Someday, when we get the business humming like it should, maybe I’ll go back. But it’ll be different, it always is. A few of the restaurants I grew to love will be out of business for one reason or another, the currency will have appreciated so that my beloved $12 steak is now $25. Vicky will be on assignment in Paraguay, or whatever far flung reaches of Latin America offer Deloitte the most billable hours, and the red wine won’t ever taste as sweet as that first Carmenere on the veranda of our AirBnB in Palermo.

Maybe that’s a pessimistic way to look at it, and I should adopt Ben’s travel thesis of, “every time in a place is different. It is the traveller’s job to separate them and don’t let the bad bleed into the magic of a first impression.”

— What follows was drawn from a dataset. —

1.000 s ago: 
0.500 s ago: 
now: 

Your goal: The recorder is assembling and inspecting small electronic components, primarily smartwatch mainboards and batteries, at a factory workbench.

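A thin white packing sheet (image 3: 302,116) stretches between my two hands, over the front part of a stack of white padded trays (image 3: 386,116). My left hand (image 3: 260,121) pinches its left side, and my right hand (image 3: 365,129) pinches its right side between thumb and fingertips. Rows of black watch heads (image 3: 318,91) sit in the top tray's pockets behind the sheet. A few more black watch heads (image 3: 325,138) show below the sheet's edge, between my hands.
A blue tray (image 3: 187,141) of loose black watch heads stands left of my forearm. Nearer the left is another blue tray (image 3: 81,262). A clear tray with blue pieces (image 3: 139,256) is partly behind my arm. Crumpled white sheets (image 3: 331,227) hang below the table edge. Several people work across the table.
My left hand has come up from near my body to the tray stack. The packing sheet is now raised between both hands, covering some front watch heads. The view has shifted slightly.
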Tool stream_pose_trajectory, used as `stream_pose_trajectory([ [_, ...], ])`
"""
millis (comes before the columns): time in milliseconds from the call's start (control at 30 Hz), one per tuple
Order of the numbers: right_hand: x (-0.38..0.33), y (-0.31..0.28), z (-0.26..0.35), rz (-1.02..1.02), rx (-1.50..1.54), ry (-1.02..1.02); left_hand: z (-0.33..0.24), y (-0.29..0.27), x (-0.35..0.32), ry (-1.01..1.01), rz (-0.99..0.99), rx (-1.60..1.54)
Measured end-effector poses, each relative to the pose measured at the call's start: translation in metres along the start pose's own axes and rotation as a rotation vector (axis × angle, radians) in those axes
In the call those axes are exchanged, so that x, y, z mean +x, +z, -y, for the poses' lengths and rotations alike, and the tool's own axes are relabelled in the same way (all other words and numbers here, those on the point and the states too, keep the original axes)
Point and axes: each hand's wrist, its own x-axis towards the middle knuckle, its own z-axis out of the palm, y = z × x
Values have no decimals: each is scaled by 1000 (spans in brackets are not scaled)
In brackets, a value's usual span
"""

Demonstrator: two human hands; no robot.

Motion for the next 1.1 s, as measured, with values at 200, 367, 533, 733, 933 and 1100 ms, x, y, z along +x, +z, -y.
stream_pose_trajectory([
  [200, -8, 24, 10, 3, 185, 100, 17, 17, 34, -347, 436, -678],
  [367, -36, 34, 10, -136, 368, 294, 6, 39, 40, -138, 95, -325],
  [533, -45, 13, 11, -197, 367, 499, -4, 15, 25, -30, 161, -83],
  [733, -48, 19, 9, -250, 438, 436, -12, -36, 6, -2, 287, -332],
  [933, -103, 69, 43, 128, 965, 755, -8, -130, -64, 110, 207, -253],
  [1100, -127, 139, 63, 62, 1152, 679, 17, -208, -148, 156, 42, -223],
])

Well that’s not quite how he says it, but it is the gist.

My time in Buenos Aires was incredibly magical. To kiss a gorgeous, intelligent and (really freaking tall) Argentinian girl in the midnight rain down a sidestreet lit up only by the neon of restaurants and bars, as you’ve just walked out of seeing a 17 piece jazz band that resolutely reconfirmed your love of live music. To walk back soaked to the bone, with a smile on your face because you stole a scene in life that is only real in the movies.

That’s magic.

That is undeniable, in your face, think about it on your deathbed with a smile on your face stuff.

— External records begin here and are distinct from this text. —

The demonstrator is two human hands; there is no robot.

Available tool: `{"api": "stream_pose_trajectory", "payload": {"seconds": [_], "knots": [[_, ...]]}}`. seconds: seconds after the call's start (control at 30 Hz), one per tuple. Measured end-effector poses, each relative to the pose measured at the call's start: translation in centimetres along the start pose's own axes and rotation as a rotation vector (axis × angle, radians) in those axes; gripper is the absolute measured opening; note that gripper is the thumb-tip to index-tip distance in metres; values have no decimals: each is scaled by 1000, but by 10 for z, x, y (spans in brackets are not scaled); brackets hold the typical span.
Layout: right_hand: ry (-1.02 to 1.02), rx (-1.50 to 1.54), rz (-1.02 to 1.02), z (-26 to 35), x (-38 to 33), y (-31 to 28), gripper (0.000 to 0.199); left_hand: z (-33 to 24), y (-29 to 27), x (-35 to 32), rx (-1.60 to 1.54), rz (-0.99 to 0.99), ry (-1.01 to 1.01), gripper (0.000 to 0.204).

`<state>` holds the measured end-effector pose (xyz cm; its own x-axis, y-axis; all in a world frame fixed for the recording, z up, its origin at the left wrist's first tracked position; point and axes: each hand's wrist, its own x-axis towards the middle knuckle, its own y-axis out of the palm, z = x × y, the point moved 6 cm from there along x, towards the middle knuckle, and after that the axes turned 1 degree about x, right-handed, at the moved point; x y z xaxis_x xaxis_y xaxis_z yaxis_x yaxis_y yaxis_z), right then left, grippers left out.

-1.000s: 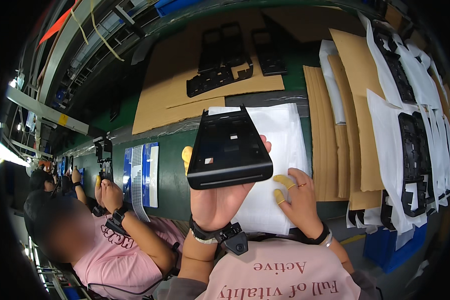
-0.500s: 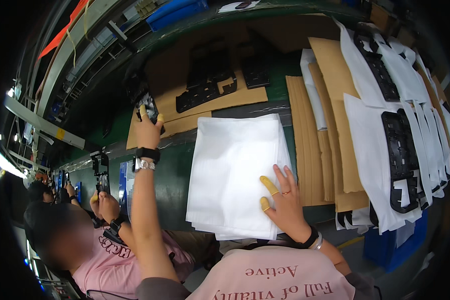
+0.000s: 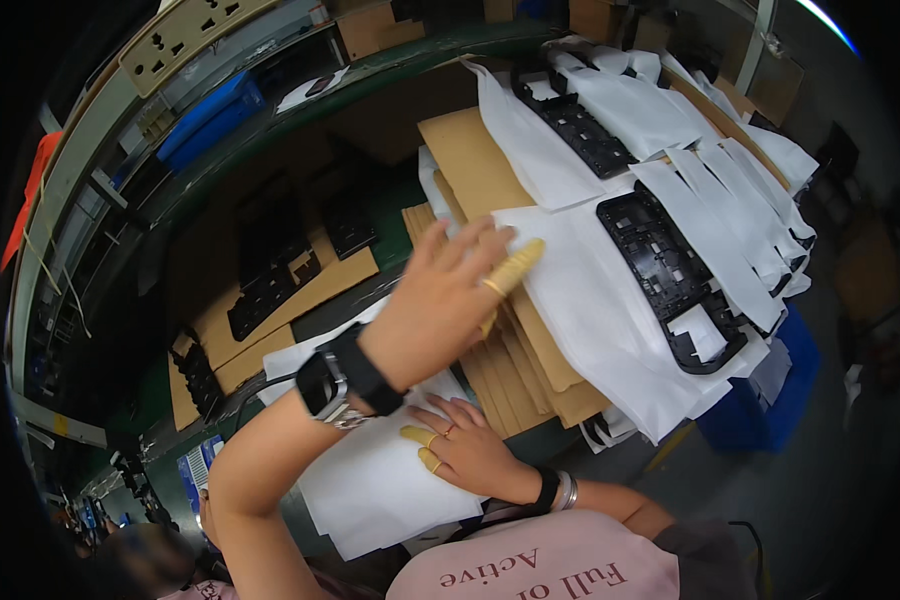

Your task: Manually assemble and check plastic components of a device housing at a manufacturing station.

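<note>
My left hand, with yellow finger cots and a wristwatch, is raised in front of me, crossing toward the right. Its fingers are apart with nothing seen in them, slightly blurred. It hangs over the edge of a stack of brown cardboard sheets, near a white foam sheet. On that sheet lies a long black plastic frame. My right hand, also with yellow finger cots, rests with fingers stretched out on a pile of white sheets close to my body.
A black part and a larger black frame lie on cardboard at the left. More layered black frames and white sheets stand at the right. Below them is a blue bin. A co-worker is at the lower left.
My left hand has left the black part, which lies on the cardboard, and swung right above the sheets. My right hand stays on the white pile. The view has turned right.
</note>
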<state>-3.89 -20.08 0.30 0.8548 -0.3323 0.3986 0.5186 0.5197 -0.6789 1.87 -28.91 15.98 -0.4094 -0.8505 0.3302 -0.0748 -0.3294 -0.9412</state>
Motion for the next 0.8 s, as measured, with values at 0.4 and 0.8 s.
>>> {"api": "stream_pose_trajectory", "payload": {"seconds": [0.4,0.8], "knots": [[36,20,28,-1,3,0,26,-8,-8,-25,-5,56,132,22],[131,169,-25,-13,0,-6,39,31,-8,-237,-57,316,-358,34]]}}
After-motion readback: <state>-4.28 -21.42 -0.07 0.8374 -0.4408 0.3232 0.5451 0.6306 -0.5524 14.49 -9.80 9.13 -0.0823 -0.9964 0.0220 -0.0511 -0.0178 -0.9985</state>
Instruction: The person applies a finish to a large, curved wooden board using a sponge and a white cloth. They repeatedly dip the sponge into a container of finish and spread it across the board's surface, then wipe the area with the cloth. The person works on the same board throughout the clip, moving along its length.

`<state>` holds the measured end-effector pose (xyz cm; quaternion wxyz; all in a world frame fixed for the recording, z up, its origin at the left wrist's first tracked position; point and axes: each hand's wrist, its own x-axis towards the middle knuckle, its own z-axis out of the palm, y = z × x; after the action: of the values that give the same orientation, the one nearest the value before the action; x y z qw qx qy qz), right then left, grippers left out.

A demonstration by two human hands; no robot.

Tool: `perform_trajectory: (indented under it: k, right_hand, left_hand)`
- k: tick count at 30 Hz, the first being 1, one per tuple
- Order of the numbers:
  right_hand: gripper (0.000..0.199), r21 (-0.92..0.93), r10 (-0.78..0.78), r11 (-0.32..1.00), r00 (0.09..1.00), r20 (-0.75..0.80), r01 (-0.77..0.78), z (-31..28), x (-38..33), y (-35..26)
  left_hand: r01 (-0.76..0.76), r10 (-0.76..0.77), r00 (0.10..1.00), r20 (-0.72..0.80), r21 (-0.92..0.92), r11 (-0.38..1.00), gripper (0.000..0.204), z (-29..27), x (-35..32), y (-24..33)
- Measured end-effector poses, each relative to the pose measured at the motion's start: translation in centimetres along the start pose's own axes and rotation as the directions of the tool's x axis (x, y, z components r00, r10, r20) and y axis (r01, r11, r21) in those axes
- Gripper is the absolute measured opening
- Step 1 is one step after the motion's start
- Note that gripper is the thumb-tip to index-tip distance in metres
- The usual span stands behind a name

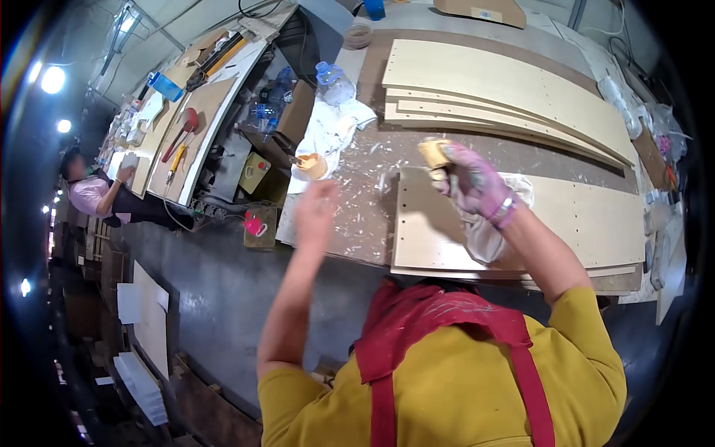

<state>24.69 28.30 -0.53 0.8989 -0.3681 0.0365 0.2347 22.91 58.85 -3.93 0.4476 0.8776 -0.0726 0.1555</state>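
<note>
My left hand (316,212), bare and smeared by motion, is over the table's left edge, just below a small tub (313,168) of orange-tan paste with a tool in it. Its fingers cannot be made out. My right hand (477,182) wears a stained pinkish glove and is closed on a yellowish, tan-smeared piece (433,153) whose kind I cannot tell. A whitish cloth (484,240) is below that hand; whether it is gripped too is unclear. Under it lies a pale board (581,223) with small holes along its edges.
Several more pale boards (491,78) are stacked at the far side of the brown, white-flecked table (357,216). A white cloth (328,134) and a plastic bottle (335,83) stand at the left. Another bench (160,175) holds tools; a person (93,194) works beside it.
</note>
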Motion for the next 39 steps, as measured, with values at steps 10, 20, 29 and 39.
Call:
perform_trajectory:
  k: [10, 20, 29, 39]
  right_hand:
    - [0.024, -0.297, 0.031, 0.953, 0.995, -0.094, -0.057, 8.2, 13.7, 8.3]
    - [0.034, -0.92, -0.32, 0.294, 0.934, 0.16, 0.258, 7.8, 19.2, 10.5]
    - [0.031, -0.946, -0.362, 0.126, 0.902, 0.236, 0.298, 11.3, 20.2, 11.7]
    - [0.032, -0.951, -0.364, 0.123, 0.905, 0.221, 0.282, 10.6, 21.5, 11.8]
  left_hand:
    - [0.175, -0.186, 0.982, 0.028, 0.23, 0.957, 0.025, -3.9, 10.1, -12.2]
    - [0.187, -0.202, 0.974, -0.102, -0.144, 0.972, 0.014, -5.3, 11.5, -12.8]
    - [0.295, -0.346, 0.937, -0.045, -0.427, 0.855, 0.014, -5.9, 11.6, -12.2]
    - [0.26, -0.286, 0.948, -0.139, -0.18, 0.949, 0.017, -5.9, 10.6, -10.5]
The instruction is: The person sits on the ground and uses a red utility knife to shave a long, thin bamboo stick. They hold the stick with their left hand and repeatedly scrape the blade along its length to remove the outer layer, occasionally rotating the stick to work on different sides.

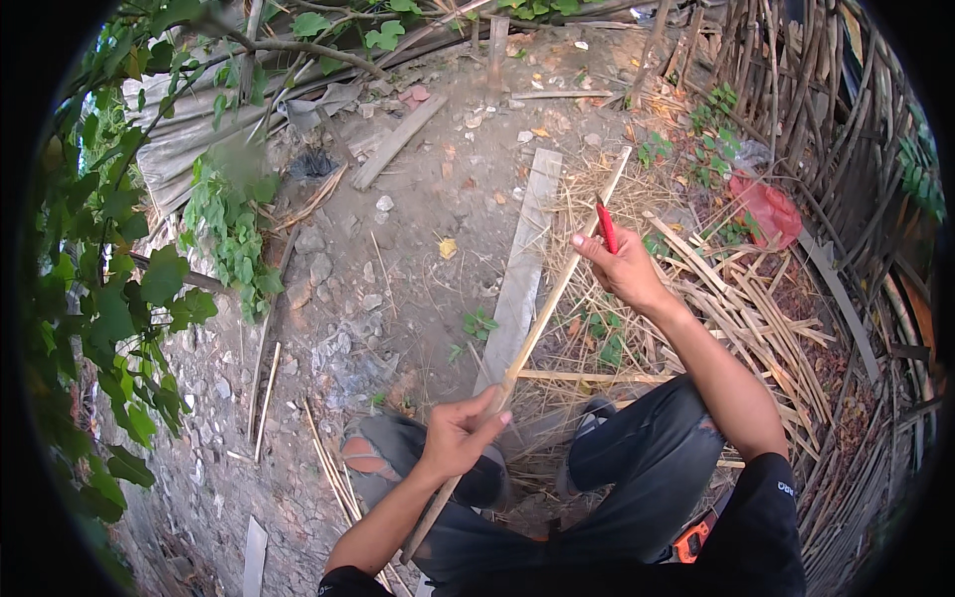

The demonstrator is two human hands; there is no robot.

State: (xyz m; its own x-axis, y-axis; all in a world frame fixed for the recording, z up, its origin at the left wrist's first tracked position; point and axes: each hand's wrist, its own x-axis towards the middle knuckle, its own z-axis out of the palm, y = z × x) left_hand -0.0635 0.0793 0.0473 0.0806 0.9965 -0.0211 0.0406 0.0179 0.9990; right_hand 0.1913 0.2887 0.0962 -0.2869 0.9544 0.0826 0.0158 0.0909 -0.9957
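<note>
A long, thin wooden strip (542,316) slants across the middle of the view, from near my lap up to the far right. My left hand (463,435) is closed around its lower part, thumb and fingers pinching it. Higher along the strip, my right hand (624,267) is closed on a red-handled tool (607,227) with a dark pointed tip, which lies close beside the strip. Whether that tool is a knife is too small to tell. The right thumb rests against or very near the strip.
A grey board (527,249) lies on the ground beyond my knees. Split wooden strips (756,318) are heaped at right, near a red plastic bag (766,211) and a stick fence (796,80). An orange-handled saw (690,542) lies by my right thigh. Leafy vines (109,298) hang at left.
</note>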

Most of the time we let all of our moments bleed together, letting the bad stain the good with marks that won’t come off, but why? What do we gain by trying to compress our experience into a format where the greatest are marred by the average and the mundane?

So many moments of my life are compressed into a slurry that reminds me of the stuff inside of chicken nuggets. Sure, I think back on years of my life and I have some memory that will make me smile, but these are momentary placeholders in years of forgettable (and forgotten) experiences. A stolen chicken nugget tastes great, but eating the box of 20 at McDonald’s is a shit way to spend the 3 hours after a meal.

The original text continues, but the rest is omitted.